This is giving a high level overview of what bayesian inference is. Basically, bayesian inference is using a bayesian method of analysis to help determine what model best describes your observed data.

Steps:

  1. First determine what you are trying to do,
  2. what are you trying to predict?
  3. what factors do you think would make good predictors?
  4. Describe a rough descriptive model for the relationship between your predictors and outcome.
  5. Pick meaningful and sensible parameters
  6. As well as meaningful/sensible forms they may be distributed in
  7. Specify your initial priors for these parameters in your descriptive predictive model
  8. Use bayesian inference to test how likely different values for these priors would be
  9. Do a form of posterior predictive check against your observed data

So as an example, in trying to make a comparison between two continuous variables, \(x\) and \(y\)

You may start with a linear model as your rough descriptive model:

\[ \hat{y} = \beta_1x + \beta_0 \]

You can see that's the formula for plotting a straightline on a x-y axis. $$ y = mx + c $$

  • \(\hat{y}\) is the predicted value of \(y\)
  • \(\beta_0\) is the intercept (the value you add to \(x\))
  • \(\beta_1\) is the slope, how much you multiply \(x\) by

That's your descriptive model, but you also need to estimate how accurate your model is, i.e. what's the relationship between \(y\) and \(\hat{y}\), the real value for y and what your prediction for it was.

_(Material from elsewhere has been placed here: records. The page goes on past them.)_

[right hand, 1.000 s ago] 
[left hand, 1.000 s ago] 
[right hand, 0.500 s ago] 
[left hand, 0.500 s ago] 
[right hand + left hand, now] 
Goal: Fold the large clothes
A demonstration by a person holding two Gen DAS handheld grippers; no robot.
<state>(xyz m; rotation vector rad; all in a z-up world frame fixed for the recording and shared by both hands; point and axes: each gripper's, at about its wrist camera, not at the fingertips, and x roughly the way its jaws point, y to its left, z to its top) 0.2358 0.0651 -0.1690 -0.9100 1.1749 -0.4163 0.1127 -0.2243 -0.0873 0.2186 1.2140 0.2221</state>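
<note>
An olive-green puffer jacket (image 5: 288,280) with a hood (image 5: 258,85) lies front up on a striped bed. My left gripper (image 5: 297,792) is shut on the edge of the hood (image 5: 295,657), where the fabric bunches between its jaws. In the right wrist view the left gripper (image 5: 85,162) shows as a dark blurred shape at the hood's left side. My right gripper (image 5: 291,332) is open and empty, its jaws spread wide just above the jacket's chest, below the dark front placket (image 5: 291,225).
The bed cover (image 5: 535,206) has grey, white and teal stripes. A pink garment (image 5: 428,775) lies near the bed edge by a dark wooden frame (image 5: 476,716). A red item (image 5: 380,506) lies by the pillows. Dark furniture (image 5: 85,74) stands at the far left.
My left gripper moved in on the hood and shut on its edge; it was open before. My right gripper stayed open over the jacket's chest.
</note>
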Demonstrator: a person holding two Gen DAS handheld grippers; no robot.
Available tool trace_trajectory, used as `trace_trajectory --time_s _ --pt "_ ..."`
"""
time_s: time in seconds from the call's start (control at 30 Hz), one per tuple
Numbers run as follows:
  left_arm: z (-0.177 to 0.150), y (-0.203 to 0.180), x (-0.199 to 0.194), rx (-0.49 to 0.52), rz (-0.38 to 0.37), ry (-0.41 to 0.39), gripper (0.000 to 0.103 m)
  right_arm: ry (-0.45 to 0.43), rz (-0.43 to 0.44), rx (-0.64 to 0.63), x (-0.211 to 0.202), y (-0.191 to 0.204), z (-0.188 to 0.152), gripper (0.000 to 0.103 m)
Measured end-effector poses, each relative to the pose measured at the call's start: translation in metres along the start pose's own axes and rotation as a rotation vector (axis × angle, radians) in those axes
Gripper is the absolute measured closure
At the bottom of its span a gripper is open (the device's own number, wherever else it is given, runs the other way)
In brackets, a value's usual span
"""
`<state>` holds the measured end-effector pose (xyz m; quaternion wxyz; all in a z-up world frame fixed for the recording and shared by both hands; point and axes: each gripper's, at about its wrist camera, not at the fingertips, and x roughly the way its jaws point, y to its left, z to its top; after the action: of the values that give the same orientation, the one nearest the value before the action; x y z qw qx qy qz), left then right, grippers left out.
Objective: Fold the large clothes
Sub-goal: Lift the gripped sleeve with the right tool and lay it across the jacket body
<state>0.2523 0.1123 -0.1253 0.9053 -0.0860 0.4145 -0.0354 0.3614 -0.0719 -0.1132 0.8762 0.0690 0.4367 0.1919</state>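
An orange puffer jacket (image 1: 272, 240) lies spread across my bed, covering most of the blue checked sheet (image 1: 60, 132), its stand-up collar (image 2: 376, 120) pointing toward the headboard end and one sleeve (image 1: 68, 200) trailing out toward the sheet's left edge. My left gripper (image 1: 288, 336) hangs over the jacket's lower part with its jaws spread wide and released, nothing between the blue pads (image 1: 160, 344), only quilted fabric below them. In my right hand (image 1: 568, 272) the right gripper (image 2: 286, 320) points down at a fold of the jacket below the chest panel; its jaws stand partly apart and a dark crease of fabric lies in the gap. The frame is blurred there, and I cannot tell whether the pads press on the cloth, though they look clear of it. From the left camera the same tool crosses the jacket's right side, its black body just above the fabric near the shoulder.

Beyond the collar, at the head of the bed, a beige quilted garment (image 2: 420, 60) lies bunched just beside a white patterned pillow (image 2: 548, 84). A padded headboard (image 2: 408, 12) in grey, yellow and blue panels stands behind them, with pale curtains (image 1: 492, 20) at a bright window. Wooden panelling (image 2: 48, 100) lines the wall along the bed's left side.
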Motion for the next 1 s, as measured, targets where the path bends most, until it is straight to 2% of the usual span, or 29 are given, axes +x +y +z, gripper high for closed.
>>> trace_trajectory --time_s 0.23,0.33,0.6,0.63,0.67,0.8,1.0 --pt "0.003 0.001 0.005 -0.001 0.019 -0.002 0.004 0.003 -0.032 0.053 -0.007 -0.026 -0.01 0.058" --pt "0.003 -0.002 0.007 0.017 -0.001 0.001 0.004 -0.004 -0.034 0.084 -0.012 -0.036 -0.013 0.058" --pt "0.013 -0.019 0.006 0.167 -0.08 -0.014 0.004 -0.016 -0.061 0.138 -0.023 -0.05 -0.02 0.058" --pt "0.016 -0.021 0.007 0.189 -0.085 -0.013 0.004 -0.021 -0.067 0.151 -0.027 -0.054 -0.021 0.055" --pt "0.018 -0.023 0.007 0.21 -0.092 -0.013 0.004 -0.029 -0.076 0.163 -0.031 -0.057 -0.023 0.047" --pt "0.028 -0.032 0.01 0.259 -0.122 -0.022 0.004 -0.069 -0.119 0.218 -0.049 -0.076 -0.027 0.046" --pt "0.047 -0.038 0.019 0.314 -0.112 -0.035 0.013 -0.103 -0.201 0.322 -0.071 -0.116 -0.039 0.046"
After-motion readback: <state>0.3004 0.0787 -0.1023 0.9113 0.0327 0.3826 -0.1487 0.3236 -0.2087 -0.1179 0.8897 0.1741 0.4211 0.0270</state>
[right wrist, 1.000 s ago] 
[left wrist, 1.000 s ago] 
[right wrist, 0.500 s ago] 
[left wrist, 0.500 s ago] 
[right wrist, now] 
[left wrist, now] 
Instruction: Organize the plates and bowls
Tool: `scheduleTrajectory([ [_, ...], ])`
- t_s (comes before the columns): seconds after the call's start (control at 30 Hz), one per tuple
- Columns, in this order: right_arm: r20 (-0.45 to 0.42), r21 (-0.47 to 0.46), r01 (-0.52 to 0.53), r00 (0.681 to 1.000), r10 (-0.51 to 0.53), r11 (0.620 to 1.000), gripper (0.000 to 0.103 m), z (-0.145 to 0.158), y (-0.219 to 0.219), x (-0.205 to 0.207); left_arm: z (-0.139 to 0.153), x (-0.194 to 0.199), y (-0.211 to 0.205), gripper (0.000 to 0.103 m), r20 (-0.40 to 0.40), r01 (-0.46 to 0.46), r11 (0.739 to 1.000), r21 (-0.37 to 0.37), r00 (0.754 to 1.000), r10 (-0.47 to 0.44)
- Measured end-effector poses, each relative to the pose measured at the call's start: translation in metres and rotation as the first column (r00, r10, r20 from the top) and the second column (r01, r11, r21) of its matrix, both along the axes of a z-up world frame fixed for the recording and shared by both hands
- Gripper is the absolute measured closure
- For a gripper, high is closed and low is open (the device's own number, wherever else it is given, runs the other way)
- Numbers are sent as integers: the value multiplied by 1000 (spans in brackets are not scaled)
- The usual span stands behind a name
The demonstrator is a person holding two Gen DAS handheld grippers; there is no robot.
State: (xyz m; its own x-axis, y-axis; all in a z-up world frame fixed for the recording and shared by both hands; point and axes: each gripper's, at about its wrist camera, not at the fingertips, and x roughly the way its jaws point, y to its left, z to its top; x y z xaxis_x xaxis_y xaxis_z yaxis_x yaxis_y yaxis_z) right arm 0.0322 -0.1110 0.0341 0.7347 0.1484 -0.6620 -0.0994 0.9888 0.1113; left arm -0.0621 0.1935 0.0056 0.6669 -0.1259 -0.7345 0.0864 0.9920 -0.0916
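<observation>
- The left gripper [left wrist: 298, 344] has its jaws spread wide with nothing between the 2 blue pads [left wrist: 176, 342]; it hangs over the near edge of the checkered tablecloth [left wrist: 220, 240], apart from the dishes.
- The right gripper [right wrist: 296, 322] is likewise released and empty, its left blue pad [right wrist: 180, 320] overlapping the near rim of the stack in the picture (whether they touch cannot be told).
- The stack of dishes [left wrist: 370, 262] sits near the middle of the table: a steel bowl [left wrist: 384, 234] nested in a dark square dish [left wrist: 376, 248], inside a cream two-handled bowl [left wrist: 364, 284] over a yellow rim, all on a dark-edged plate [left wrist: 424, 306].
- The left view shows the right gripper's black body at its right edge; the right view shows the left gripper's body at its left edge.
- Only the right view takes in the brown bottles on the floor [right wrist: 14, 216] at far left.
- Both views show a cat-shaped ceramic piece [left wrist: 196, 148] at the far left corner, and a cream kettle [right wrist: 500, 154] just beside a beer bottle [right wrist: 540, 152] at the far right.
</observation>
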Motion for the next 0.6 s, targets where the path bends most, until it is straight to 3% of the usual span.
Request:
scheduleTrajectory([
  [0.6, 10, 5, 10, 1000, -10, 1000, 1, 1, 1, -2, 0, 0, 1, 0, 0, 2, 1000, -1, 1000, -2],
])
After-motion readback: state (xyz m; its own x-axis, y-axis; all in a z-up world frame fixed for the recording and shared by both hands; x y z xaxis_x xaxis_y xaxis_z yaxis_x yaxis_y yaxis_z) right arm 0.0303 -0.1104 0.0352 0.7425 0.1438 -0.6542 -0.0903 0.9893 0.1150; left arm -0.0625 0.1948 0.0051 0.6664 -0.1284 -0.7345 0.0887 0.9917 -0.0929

You may think it follows a roughly normal distribution.

\[ y_i \sim ND(\hat{y_i}, \sigma) \]

The real value for \(y\) is somewhere in the normal distribution of my prediction for y, with a certain standard deviation \(\sigma\)

This leaves us with 3 parameters we need to estimate:

  1. \(\beta_0\) the intercept
  2. \(\beta_1\) the slope
  3. \(\sigma\) the standard deviation of our predictions

We can then plot distributions for all of these parameters, and see what values for each parameter seem most credible. One way to estimate that is to look at the probability distribution for each parameter and see what sits in the HDI (the highest density interval). This could be the 95% HDI.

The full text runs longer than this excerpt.